Vu la procédure suivante :
Par une requête, enregistrée le 22 septembre 2020, M. B C, représenté par Me Kipffer, demande au tribunal :
1°) de l'admettre au bénéfice de l'aide juridictionnelle provisoire ;
2°) d'annuler la décision du 13 août 2020 par laquelle le directeur territorial de l'Office français de l'immigration et de l'intégration lui a suspendu le bénéfice des conditions matérielles d'accueil ;
3°) de mettre à la charge de l'Office français de l'immigration et de l'intégration le versement à son conseil d'une somme de 2 513 euros en application de l'article 37 de la loi du 10 juillet 1991.
Il soutient que :
- la décision attaquée est insuffisamment motivée ;
- elle est entachée d'une erreur de fait ;
- elle est entachée d'une erreur de droit ;
- elle est entachée d'une erreur manifeste d'appréciation.
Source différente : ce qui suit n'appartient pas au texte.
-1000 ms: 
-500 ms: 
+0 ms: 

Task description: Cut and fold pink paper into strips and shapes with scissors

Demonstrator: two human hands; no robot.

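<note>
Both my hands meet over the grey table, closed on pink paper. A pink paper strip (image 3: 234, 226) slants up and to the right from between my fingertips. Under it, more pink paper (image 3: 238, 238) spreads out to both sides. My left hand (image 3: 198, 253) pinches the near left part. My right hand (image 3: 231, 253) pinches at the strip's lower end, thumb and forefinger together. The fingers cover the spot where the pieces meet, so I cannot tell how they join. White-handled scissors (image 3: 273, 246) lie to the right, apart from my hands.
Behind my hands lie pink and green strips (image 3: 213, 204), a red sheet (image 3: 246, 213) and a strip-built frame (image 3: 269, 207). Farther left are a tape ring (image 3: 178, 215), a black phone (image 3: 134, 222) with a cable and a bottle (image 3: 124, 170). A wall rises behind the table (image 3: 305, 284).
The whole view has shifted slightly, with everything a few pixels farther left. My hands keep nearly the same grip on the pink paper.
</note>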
La procédure a été communiquée à l'Office français de l'immigration et de l'intégration qui n'a pas produit dans le cadre de la présente instance.
Une note en délibéré pour l'Office français de l'immigration et de l'intégration a été enregistrée le 21 juin 2022.
Vu les autres pièces du dossier.
Vu :
- le code de l'entrée et du séjour des étrangers et du droit d'asile ;
- le code de justice administrative.
Les parties ont été régulièrement averties du jour de l'audience.
Le président de la formation de jugement a dispensé le rapporteur public, sur sa proposition, de prononcer des conclusions à l'audience.
Le rapport de Mme D A a été entendu au cours de l'audience publique.
Considérant ce qui suit :
Sur l'admission provisoire à l'aide juridictionnelle :
1. M. C ne justifiant ni de l'urgence, ni, au surplus, de son admissibilité au bénéfice de l'aide juridictionnelle provisoire, il n'y a pas lieu de prononcer son admission provisoire au bénéfice de l'aide juridictionnelle.
Sur les conclusions à fin d'annulation :
2. En premier lieu, la décision attaquée comporte les considérations de droit et de fait qui en constituent le fondement. Par suite, le moyen tiré de l'insuffisance de sa motivation doit être écarté.
3. En deuxième lieu, si M. C soutient que c'est à tort que la décision attaquée a été prise au motif qu'il n'avait pas satisfait à ses obligations de présentation aux autorités, il n'apporte aucun élément susceptible d'établir qu'il aurait donné suite aux convocations dont il a fait l'objet. Par suite, le moyen tiré de ce que la décision attaquée serait entachée d'une erreur de fait doit être écarté. Pour les mêmes motifs, la décision attaquée n'est entachée ni d'une erreur de droit ni d'une erreur d'appréciation.
4. Il résulte de ce qui précède que les conclusions à fin d'annulation de M. C doivent être rejetées ainsi que, par voie de conséquence, ses conclusions présentées en application de l'article L. 761-1 du code de justice administrative.
D E C I D E :
Article 1 : La requête de M. C est rejetée.
Article 2 : Le présent jugement sera notifié à M. B C et à l'Office français de l'immigration et de l'intégration.
Délibéré après l'audience du 16 juin 2022, à laquelle siégeaient :
M. Vogel-Braun, président,
Mme Servé, première conseillère,
Mme Eymaron, conseillère.
Rendu public par mise à disposition au greffe le 30 juin 2022.
La rapporteure,
A.-L. A
Le président,
J.-P. VOGEL-BRAUN
Le greffier,
S. BRONNER
La République mande et ordonne au ministre de l'intérieur en ce qui le concerne ou à tous huissiers de justice à ce requis en ce qui concerne les voies de droit commun contre les parties privées, de pourvoir à l'exécution de la présente décision.